Otherwise, the only alternative, is to use a dedicated package that provides arbitrary-precision numbers, e.g., Rmpfr.
library(gwasrapidd)
library(dplyr, include.only = 'mutate')
foo <- get_associations(study_id = "GCST001884")
foo@associations[c('pvalue', 'pvalue_mantissa', 'pvalue_exponent')] %>%
mutate(log_pvalue = log(pvalue_mantissa) + pvalue_exponent)
#> # A tibble: 19 x 4
#> pvalue pvalue_mantissa pvalue_exponent log_pvalue
#> <dbl> <int> <int> <dbl>
#> 1 7.00e-16 7 -16 -14.1
#> 2 9.00e-16 9 -16 -13.8
#> 3 3.00e-11 3 -11 -9.90
#> 4 7.00e-11 7 -11 -9.05
#> 5 2.00e- 8 2 -8 -7.31
#> 6 2.00e-11 2 -11 -10.3
#> 7 2.00e-11 2 -11 -10.3
#> 8 9.00e-11 9 -11 -8.80
#> 9 5.00e- 9 5 -9 -7.39
#> 10 2.00e- 8 2 -8 -7.31
#> 11 0. 4 -540 -539.
#> 12 0. 1 -434 -434
#> 13 4.00e-89 4 -89 -87.6
#> 14 1.00e-41 1 -41 -41
#> 15 2.00e-26 2 -26 -25.3
#> 16 2.00e-20 2 -20 -19.3
#> 17 3.00e-15 3 -15 -13.9
#> 18 4.00e-13 4 -13 -11.6
#> 19 3.00e-11 3 -11 -9.90
Thank you very much for this detailed explanation, including work arounds and especially reasons not to do any work arounds!
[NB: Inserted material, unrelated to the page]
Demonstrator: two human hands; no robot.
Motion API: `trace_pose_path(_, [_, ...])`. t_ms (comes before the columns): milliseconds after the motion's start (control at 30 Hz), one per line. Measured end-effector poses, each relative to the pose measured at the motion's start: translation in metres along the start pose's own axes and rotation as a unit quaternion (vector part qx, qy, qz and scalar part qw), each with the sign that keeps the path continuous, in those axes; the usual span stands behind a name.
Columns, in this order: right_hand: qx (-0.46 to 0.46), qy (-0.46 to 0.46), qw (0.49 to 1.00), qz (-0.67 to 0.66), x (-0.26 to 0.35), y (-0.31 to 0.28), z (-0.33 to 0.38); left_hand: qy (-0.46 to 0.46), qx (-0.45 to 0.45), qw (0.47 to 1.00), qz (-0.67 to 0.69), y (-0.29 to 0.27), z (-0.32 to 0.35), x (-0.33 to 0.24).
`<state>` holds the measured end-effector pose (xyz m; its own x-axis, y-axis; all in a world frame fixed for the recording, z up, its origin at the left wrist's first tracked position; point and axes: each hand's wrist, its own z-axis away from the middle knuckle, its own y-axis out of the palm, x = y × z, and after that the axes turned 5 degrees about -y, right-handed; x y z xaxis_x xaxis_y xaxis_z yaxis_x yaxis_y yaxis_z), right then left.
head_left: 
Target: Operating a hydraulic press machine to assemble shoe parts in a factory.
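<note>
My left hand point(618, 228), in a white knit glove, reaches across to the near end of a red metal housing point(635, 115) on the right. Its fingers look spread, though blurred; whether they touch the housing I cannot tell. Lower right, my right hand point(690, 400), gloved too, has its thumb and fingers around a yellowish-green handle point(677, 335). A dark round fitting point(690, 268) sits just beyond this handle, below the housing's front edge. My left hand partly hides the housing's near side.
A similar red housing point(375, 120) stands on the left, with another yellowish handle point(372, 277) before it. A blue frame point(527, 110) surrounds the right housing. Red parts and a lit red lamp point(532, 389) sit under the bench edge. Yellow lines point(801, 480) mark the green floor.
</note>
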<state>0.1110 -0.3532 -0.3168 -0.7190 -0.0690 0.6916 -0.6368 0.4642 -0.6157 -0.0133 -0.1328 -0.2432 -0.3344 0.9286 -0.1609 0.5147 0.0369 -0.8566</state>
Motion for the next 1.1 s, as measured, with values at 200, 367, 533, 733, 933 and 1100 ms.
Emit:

The p values I have been looking at are waaay more than astronomically low (4x10^22 stars in the universe) https://robertkaplinsky.com/work/stars-in-the-universe/
Thanks for your help!
A few of the studies in the GWAS catalog have p values that are smaller than 1e-300 and can even be as small as 1e-500 or 1e-600. When I use the "get_associations" function, these p values are rounded to 0.
Ex: for the study "GCST001884", rs10737680 and rs10490924 have p values of 1x10-434 and 4x10-89 respectively. (Source: https://www.ebi.ac.uk/gwas/studies/GCST001884)
However, when I run the following command:
get_associations(study_id = "GCST001884")@associations[["pvalue"]]
These two SNPs have p values of 0e+00.Is there anything that can be done to fix this?